# [REQUIRED WORK]
Repeat the lines of the data exactly, from the first one through the one that contains "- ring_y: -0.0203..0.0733".
Segment Start: DATA SECTION
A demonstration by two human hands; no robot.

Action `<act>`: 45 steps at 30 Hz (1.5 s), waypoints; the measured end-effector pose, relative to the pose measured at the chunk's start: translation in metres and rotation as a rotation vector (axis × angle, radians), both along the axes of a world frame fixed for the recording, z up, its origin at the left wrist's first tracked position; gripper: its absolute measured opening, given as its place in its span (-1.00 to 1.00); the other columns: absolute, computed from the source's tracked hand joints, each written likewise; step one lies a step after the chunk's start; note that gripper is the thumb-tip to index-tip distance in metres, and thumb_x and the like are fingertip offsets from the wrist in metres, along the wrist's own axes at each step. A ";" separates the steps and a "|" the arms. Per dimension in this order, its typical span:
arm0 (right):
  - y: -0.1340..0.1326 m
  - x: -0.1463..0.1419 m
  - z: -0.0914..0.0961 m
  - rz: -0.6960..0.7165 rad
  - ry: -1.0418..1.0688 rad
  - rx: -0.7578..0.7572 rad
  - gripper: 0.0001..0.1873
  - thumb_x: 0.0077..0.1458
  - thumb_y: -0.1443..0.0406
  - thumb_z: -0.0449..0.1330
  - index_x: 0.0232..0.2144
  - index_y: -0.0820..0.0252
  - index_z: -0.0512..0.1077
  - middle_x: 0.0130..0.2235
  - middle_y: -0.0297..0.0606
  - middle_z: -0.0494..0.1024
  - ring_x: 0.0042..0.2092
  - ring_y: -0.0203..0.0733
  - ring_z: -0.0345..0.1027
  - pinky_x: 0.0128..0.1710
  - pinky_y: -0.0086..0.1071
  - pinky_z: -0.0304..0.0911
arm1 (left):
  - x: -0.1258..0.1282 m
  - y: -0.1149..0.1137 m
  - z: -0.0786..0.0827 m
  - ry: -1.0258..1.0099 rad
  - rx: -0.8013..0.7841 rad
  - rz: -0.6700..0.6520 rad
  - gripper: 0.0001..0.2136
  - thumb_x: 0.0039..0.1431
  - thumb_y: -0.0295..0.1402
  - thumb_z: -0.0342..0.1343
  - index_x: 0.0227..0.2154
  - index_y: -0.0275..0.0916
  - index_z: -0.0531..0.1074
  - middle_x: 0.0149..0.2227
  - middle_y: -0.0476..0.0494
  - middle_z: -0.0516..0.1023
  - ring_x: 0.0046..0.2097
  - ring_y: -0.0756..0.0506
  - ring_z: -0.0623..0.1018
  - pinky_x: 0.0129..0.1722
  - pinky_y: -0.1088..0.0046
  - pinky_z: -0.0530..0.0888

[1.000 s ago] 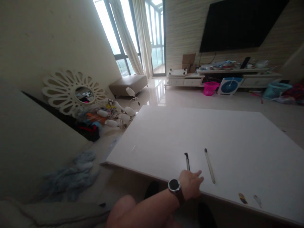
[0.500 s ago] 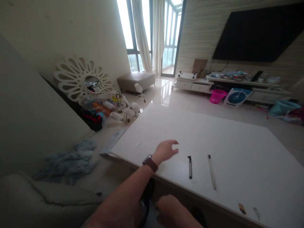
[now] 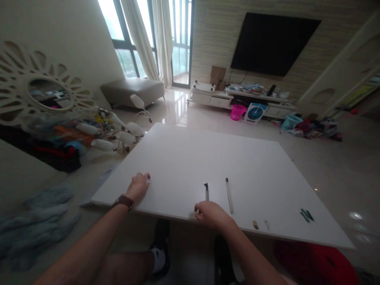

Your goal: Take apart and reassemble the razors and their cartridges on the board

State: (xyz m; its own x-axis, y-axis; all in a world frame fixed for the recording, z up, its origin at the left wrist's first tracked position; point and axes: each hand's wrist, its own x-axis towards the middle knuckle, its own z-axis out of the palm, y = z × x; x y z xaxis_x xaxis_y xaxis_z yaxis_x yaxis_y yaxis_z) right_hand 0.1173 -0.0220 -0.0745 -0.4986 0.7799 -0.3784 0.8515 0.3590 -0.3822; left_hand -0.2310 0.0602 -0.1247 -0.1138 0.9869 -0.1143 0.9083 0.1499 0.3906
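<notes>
My left hand (image 3: pixel 139 187), with a brown-strapped watch on its wrist, rests on the left part of the white table (image 3: pixel 184 154). Its fingers are closed, and a bit of a small clear piece (image 3: pixel 148 181) shows at the fingertips. At the near edge, my right hand (image 3: pixel 211 213) is curled; what it may hold is hidden. Just beyond it lies a slim tool with a black forked head (image 3: pixel 206 188), its lower end covered by the hand. To its right is a pale stick with a dark tip (image 3: pixel 229 196).
Two small flat pieces, one yellow and black (image 3: pixel 255 225) and one clear (image 3: pixel 266 225), lie by the near edge. Green-and-black items (image 3: pixel 306 215) sit farther right. A red round object (image 3: pixel 316 261) is below the table; a lamp with white shades (image 3: pixel 126 137) stands left beyond it.
My left hand has come down over the clear piece and closed. My right hand has risen from below the edge to the forked tool. The view has turned right.
</notes>
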 end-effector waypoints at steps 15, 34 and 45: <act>-0.014 0.091 0.041 -0.299 0.055 0.079 -0.73 0.17 0.26 0.14 -0.14 0.19 0.56 -0.16 -0.15 0.63 -0.20 -0.17 0.48 -0.22 -0.40 0.24 | 0.205 -0.027 0.107 -1.205 -0.021 -0.019 -0.63 0.00 -0.39 0.28 -0.09 -0.30 0.44 -0.13 -0.20 0.43 -0.23 -0.10 0.56 -0.22 0.29 0.55; -0.077 0.364 -0.036 -1.115 -0.394 0.306 -0.50 0.16 0.41 0.08 0.15 0.45 0.37 0.13 0.10 0.42 0.11 -0.05 0.31 0.12 -0.35 0.12 | 0.271 -0.053 0.122 -1.655 -0.431 0.273 -0.90 0.12 -0.57 0.19 -0.38 -0.29 0.39 -0.41 -0.06 0.44 -0.44 0.06 0.49 -0.57 0.66 0.33; -0.071 0.358 -0.056 -1.153 -0.335 0.358 -0.77 0.22 0.35 0.08 -0.16 0.28 0.50 -0.15 -0.02 0.55 -0.08 -0.06 0.37 -0.08 -0.29 0.16 | 0.266 -0.050 0.123 -1.725 -0.447 0.300 -0.97 0.15 -0.46 0.08 -0.36 -0.30 0.40 -0.19 -0.28 0.55 -0.24 -0.12 0.62 -0.32 0.44 0.57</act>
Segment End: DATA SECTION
# [RESPONSE FOR THIS EXERCISE]
A demonstration by two human hands; no robot.

Action `<act>`: 45 steps at 30 Hz (1.5 s), waypoints; the measured end-effector pose, relative to the pose measured at the chunk's start: translation in metres and rotation as a rotation vector (axis × angle, radians), both along the axes of a world frame fixed for the recording, z up, its origin at the left wrist's first tracked position; gripper: its absolute measured opening, given as its place in its span (-1.00 to 1.00); the other columns: absolute, computed from the source's tracked hand joints, each written likewise; step one lies a step after the chunk's start; note that gripper is the thumb-tip to index-tip distance in metres, and thumb_x and the like are fingertip offsets from the wrist in metres, along the wrist's own axes at each step. A ";" separates the steps and a "|" the arms. Per dimension in this order, its typical span:
arm0 (right):
  - y: -0.1340..0.1326 m
  - x: -0.1463..0.1419 m
  - z: -0.0914..0.0961 m
  - rz: -0.6960..0.7165 rad
  - ry: -1.0418..1.0688 rad
  - rx: -0.7578..0.7572 rad
  - gripper: 0.0001..0.1873
  - thumb_x: 0.0077..0.1458
  - thumb_y: -0.1443..0.0406
  - thumb_z: -0.0449..0.1330
  - index_x: 0.0232..0.2144
  - index_y: -0.0820..0.0252
  - index_z: -0.0512..0.1077
  - middle_x: 0.0130..0.2235
  - middle_y: -0.0297..0.0606
  - middle_z: -0.0494..0.1024
  - ring_x: 0.0042..0.2092
  - ring_y: -0.0203..0.0733

No additional answer is needed here.